Merge pull request github#13878 from hmac/splat-flow

Ruby: Track flow from splat arguments to positional parameters

Author: hmac

ruby/ql/lib/change-notes/2023-08-08-splat-arguments.md

@@ -0,0 +1,4 @@
+---
+category: minorAnalysis
+---
+* Flow between splat arguments (`*args`) and positional parameters is now tracked more precisely.

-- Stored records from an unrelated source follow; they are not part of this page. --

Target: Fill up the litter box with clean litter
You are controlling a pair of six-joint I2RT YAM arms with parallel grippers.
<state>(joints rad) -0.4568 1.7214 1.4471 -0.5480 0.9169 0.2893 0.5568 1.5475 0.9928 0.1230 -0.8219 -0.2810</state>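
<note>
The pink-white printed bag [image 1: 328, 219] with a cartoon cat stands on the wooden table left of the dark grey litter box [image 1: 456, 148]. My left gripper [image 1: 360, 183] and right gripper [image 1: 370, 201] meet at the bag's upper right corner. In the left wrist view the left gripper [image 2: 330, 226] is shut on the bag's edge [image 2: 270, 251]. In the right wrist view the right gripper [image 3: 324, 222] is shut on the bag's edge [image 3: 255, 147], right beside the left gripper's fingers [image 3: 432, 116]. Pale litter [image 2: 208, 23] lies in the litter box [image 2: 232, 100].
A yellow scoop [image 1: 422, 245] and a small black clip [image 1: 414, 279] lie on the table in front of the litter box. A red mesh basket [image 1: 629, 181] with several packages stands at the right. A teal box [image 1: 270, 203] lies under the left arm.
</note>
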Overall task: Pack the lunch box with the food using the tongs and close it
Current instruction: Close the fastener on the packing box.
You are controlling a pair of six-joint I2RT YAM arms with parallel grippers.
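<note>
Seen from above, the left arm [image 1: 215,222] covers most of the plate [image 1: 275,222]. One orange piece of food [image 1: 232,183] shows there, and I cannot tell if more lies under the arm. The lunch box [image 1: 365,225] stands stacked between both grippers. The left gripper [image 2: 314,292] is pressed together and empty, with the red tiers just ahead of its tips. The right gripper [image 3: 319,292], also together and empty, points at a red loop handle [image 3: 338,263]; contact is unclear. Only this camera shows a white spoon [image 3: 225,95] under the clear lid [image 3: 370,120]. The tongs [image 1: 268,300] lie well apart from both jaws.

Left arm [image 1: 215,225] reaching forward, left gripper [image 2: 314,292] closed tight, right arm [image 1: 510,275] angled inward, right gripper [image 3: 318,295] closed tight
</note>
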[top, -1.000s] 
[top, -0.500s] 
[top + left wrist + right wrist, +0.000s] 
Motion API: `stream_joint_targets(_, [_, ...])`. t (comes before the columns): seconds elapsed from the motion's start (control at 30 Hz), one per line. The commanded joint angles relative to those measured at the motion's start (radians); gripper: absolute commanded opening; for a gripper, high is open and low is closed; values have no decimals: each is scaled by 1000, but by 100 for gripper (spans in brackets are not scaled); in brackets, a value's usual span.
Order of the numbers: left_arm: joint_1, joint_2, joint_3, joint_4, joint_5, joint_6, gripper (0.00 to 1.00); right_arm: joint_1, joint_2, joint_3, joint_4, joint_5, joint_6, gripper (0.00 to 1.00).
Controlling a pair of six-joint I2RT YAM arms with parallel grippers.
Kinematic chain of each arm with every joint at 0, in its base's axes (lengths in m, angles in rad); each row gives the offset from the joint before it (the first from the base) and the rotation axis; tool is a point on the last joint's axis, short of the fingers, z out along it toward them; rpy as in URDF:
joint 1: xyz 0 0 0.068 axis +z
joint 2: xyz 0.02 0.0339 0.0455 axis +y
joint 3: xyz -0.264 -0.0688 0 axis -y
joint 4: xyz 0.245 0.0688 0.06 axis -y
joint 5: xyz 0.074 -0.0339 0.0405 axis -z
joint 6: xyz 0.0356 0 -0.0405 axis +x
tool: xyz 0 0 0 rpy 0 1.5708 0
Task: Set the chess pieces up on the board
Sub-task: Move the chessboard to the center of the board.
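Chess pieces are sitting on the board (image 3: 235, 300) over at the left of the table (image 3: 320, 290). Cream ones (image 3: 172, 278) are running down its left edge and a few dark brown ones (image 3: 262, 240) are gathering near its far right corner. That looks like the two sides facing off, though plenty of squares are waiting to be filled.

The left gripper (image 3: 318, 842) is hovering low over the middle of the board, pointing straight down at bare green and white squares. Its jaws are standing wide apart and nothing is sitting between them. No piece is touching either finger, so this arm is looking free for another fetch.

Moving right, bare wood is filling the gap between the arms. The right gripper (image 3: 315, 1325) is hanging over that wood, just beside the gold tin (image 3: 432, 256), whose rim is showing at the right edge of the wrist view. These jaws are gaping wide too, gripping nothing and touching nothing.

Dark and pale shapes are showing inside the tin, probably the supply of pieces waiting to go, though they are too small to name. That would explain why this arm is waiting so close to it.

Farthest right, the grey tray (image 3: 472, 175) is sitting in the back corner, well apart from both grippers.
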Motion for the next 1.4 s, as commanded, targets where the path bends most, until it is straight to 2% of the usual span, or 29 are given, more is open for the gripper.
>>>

ruby/ql/lib/codeql/ruby/dataflow/internal/DataFlowDispatch.qll

@@ -439,6 +439,7 @@ private module Cached {
     } or
     THashSplatArgumentPosition() or
     TSplatAllArgumentPosition() or
+    TSplatArgumentPosition(int pos) { exists(Call c | c.getArgument(pos) instanceof SplatExpr) } or
     TAnyArgumentPosition() or
     TAnyKeywordArgumentPosition()
 
@@ -468,6 +469,10 @@ private module Cached {
     // synthetic parameter position.
     TSynthHashSplatParameterPosition() or
     TSplatAllParameterPosition() or
+    TSplatParameterPosition(int pos) {
+      exists(Parameter p | p.getPosition() = pos and p instanceof SplatParameter)
+    } or
+    TSynthSplatParameterPosition() or
     TAnyParameterPosition() or
     TAnyKeywordParameterPosition()
 }
@@ -1288,8 +1293,12 @@ class ParameterPosition extends TParameterPosition {
 
   predicate isSynthHashSplat() { this = TSynthHashSplatParameterPosition() }
 
+  predicate isSynthSplat() { this = TSynthSplatParameterPosition() }
+
   predicate isSplatAll() { this = TSplatAllParameterPosition() }
 
+  predicate isSplat(int n) { this = TSplatParameterPosition(n) }
+
   /**
    * Holds if this position represents any parameter, except `self` parameters. This
    * includes both positional, named, and block parameters.
@@ -1320,6 +1329,10 @@ class ParameterPosition extends TParameterPosition {
     this.isAny() and result = "any"
     or
     this.isAnyNamed() and result = "any-named"
+    or
+    this.isSynthSplat() and result = "synthetic *"
+    or
+    exists(int pos | this.isSplat(pos) and result = "* (position " + pos + ")")
   }
 }
 
@@ -1354,6 +1367,8 @@ class ArgumentPosition extends TArgumentPosition {
 
   predicate isSplatAll() { this = TSplatAllArgumentPosition() }
 
+  predicate isSplat(int n) { this = TSplatArgumentPosition(n) }
+
   /** Gets a textual representation of this position. */
   string toString() {
     this.isSelf() and result = "self"
@@ -1371,6 +1386,8 @@ class ArgumentPosition extends TArgumentPosition {
     this.isHashSplat() and result = "**"
     or
     this.isSplatAll() and result = "*"
+    or
+    exists(int pos | this.isSplat(pos) and result = "* (position " + pos + ")")
   }
 }
 
@@ -1401,6 +1418,11 @@ predicate parameterMatch(ParameterPosition ppos, ArgumentPosition apos) {
   or
   ppos.isSplatAll() and apos.isSplatAll()
   or
+  ppos.isSynthSplat() and apos.isSplatAll()
+  or
+  // Exact splat match
+  exists(int n | apos.isSplat(n) and ppos.isSplat(n))
+  or
   ppos.isAny() and argumentPositionIsNotSelf(apos)
   or
   apos.isAny() and parameterPositionIsNotSelf(ppos)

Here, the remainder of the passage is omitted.